- **Task statement**
A faithful, word-for-word copy of the data below is required, without pictures.

- **Supplied information**
§ §
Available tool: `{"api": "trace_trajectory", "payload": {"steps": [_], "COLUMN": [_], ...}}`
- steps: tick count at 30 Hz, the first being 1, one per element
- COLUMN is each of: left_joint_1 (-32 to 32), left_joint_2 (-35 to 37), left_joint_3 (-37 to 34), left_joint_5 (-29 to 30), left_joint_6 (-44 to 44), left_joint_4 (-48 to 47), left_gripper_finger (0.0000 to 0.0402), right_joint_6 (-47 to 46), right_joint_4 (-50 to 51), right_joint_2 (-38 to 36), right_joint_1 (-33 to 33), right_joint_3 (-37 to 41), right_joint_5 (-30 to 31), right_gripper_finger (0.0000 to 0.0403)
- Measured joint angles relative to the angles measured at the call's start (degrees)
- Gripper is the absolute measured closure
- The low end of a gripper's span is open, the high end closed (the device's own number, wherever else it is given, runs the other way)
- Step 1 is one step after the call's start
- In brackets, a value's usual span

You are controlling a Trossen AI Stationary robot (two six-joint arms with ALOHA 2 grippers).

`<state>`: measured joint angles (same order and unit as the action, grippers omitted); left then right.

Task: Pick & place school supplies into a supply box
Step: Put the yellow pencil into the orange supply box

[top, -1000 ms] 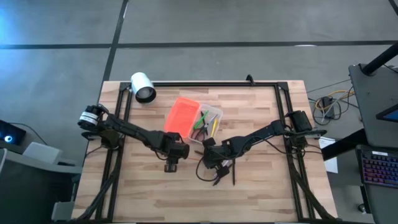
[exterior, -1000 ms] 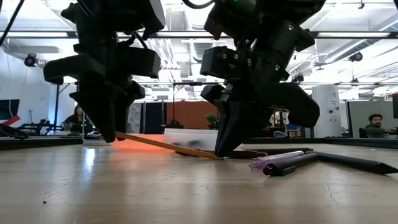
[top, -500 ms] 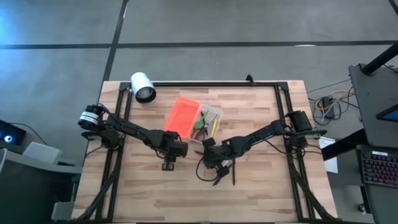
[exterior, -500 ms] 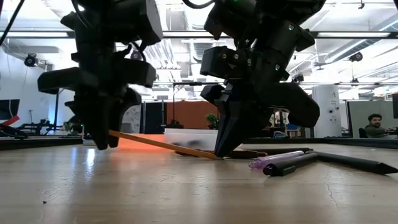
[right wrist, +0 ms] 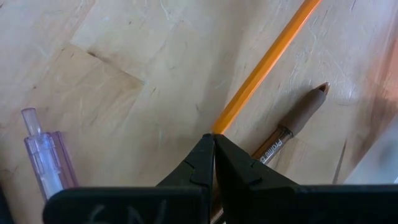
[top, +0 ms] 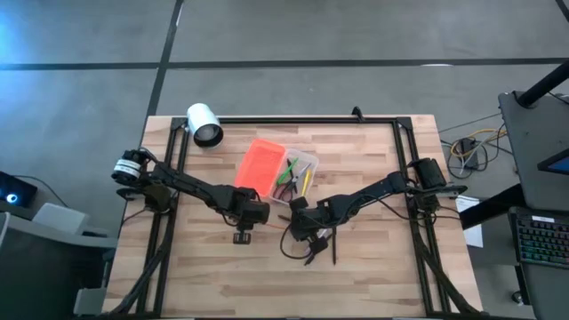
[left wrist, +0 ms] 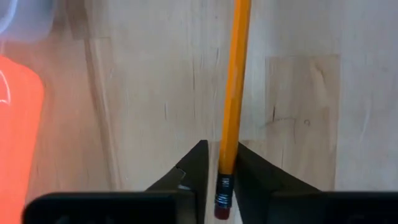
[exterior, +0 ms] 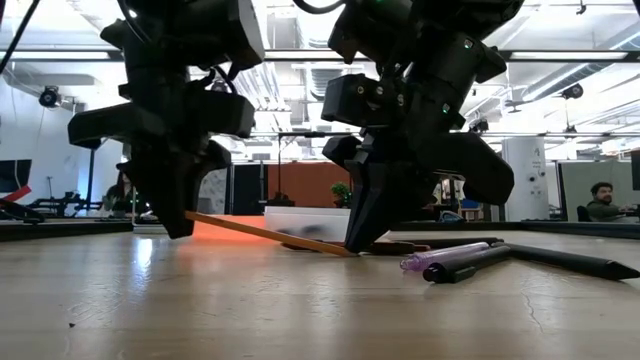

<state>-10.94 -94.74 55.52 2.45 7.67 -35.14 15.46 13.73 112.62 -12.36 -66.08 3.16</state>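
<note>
The orange pencil (exterior: 265, 233) slants between my two grippers, its eraser end raised at the left gripper (exterior: 178, 228) and its pointed end down at the right gripper (exterior: 362, 243). Both grippers point down near the table's middle and are shut on the pencil (left wrist: 233, 93). The supply box stands just beyond them, its orange lid (top: 262, 167) open beside the clear tray (top: 300, 172), which holds red-handled scissors and a yellow-green highlighter. A clear purple pen (right wrist: 46, 155) and a brown pencil (right wrist: 298, 115) lie by the right gripper (right wrist: 213, 138). My left gripper pinches the orange pencil near its eraser end (left wrist: 222, 186) between the two fingers, from above and across it. That end is lifted off the table. My right gripper, pointing down with fingertips (right wrist: 202, 152) at the table, is shut at the pencil's pointed end (right wrist: 219, 127). The tip itself is hidden between the fingertips.
Several dark pens (exterior: 470, 260) (exterior: 575, 262) lie on the table by the right gripper, toward the near edge. A white cylinder (top: 204, 124) lies at the far left corner. A black frame (top: 293, 120) runs along the table's far and side edges.
The left gripper has shifted a little toward the table's left and then partly back, staying at the pencil's eraser end. The pencil keeps the same slant and the right gripper has kept still.
</note>
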Motion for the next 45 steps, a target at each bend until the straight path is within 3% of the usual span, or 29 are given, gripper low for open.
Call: {"api": "trace_trajectory", "payload": {"steps": [5, 12, 17, 20, 23, 27, 30, 34, 38, 45], "left_joint_1": [0.0, 0.0, -1.6, -2.6, -2.6, -1.7, 1.5, 7.9, 12.1, 14.8], "left_joint_2": [0.0, 0.2, 3.1, 6.1, 8.9, 9.8, 7.7, 2.5, -1.5, -6.2], "left_joint_3": [0.0, 2.3, 4.8, 6.0, 6.1, 6.0, 6.1, 6.0, 6.1, 9.5], "left_joint_5": [-1.3, -0.9, -0.9, -0.9, 0.9, 5.9, 9.3, 9.2, 2.4, 1.1], "left_joint_6": [1.4, 6.4, 11.9, 15.6, 25.8, 36.5, 44.4, 51.2, 50.2, 47.2], "left_joint_4": [-0.2, -4.1, -6.0, -6.5, -5.5, 2.5, 7.4, 9.1, 13.5, 13.1], "left_gripper_finger": [0.0393, 0.0395, 0.0396, 0.0396, 0.0397, 0.0397, 0.0397, 0.0397, 0.0397, 0.0395], "right_joint_6": [0.1, -0.4, -3.5, -5.2, -9.2, -15.8, -21.4, -27.5, -29.7, -36.8], "right_joint_4": [-1.5, -0.9, -0.7, -0.6, -0.4, 1.0, 3.5, 7.9, 12.2, 19.8], "right_joint_2": [-0.4, -4.5, -12.2, -17.4, -22.5, -28.9, -33.2, -36.9, -38.4, -37.3], "right_joint_1": [0.0, 0.0, 0.0, 0.0, 0.0, 0.1, 0.0, 0.0, 0.0, 0.0], "right_joint_3": [0.1, 0.1, 0.1, 0.1, 0.0, 0.0, 0.0, 0.2, 0.6, 1.2], "right_joint_5": [0.3, 10.6, 17.9, 24.4, 36.3, 47.0, 49.4, 50.6, 51.1, 50.7], "right_gripper_finger": [0.0394, 0.0394, 0.0394, 0.0394, 0.0394, 0.0394, 0.0394, 0.0394, 0.0394, 0.0394]}}
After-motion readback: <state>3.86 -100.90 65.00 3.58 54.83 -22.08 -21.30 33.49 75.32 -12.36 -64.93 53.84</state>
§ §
- **Finished exercise**
Available tool: `{"api": "trace_trajectory", "payload": {"steps": [_], "COLUMN": [_], ...}}`
- steps: tick count at 30 Hz, the first being 1, one per element
- COLUMN is each of: left_joint_1 (-32 to 32), left_joint_2 (-35 to 37), left_joint_3 (-37 to 34), left_joint_5 (-29 to 30), left_joint_6 (-44 to 44), left_joint_4 (-48 to 47), left_gripper_finger (0.0000 to 0.0402), right_joint_6 (-47 to 46), right_joint_4 (-50 to 51), right_joint_2 (-38 to 36), right_joint_1 (-33 to 33), right_joint_3 (-37 to 41), right_joint_5 (-30 to 31), right_gripper_finger (0.0000 to 0.0403)
- Measured joint angles relative to the angles measured at the call's start (degrees)
- Gripper is the absolute measured closure
- The low end of a gripper's span is open, the high end closed (the device's own number, wherever else it is given, runs the other way)
- Step 1 is one step after the call's start
- In brackets, a value's usual span

You are controlling a Trossen AI Stationary robot (two six-joint arms with ALOHA 2 grippers).

`<state>`: measured joint angles (same order and unit as the action, grippers omitted); left then right.

Task: Pick & place school supplies into a supply box
Step: Put the yellow pencil into the orange supply box

[top, -1000 ms] 
[exterior, -1000 ms] 
[top, -500 ms] 
[exterior, -500 ms] 
[right wrist, +0 ms] 
[top, +0 ms] 
[left wrist, +0 ms] 
[exterior, +0 ms] 

<state>-10.94 -94.74 55.52 2.45 7.67 -35.14 15.46 13.73 112.62 -12.36 -66.08 3.16</state>
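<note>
The orange pencil (exterior: 265, 233) slants between my two grippers, its eraser end raised at the left gripper (exterior: 178, 228) and its pointed end down at the right gripper (exterior: 362, 243). Both grippers point down near the table's middle and are shut on the pencil (left wrist: 233, 93). The supply box stands just beyond them, its orange lid (top: 262, 167) open beside the clear tray (top: 300, 172), which holds red-handled scissors and a yellow-green highlighter. A clear purple pen (right wrist: 46, 155) and a brown pencil (right wrist: 298, 115) lie by the right gripper (right wrist: 213, 138). My left gripper pinches the orange pencil near its eraser end (left wrist: 222, 186) between the two fingers, from above and across it. That end is lifted off the table. My right gripper, pointing down with fingertips (right wrist: 202, 152) at the table, is shut at the pencil's pointed end (right wrist: 219, 127). The tip itself is hidden between the fingertips.
Several dark pens (exterior: 470, 260) (exterior: 575, 262) lie on the table by the right gripper, toward the near edge. A white cylinder (top: 204, 124) lies at the far left corner. A black frame (top: 293, 120) runs along the table's far and side edges.
The left gripper has shifted a little toward the table's left and then partly back, staying at the pencil's eraser end. The pencil keeps the same slant and the right gripper has kept still.
</note>
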Motion for the next 45 steps, a target at each bend until the straight path is within 3% of the usual span, or 29 are given, gripper low for open.
Call: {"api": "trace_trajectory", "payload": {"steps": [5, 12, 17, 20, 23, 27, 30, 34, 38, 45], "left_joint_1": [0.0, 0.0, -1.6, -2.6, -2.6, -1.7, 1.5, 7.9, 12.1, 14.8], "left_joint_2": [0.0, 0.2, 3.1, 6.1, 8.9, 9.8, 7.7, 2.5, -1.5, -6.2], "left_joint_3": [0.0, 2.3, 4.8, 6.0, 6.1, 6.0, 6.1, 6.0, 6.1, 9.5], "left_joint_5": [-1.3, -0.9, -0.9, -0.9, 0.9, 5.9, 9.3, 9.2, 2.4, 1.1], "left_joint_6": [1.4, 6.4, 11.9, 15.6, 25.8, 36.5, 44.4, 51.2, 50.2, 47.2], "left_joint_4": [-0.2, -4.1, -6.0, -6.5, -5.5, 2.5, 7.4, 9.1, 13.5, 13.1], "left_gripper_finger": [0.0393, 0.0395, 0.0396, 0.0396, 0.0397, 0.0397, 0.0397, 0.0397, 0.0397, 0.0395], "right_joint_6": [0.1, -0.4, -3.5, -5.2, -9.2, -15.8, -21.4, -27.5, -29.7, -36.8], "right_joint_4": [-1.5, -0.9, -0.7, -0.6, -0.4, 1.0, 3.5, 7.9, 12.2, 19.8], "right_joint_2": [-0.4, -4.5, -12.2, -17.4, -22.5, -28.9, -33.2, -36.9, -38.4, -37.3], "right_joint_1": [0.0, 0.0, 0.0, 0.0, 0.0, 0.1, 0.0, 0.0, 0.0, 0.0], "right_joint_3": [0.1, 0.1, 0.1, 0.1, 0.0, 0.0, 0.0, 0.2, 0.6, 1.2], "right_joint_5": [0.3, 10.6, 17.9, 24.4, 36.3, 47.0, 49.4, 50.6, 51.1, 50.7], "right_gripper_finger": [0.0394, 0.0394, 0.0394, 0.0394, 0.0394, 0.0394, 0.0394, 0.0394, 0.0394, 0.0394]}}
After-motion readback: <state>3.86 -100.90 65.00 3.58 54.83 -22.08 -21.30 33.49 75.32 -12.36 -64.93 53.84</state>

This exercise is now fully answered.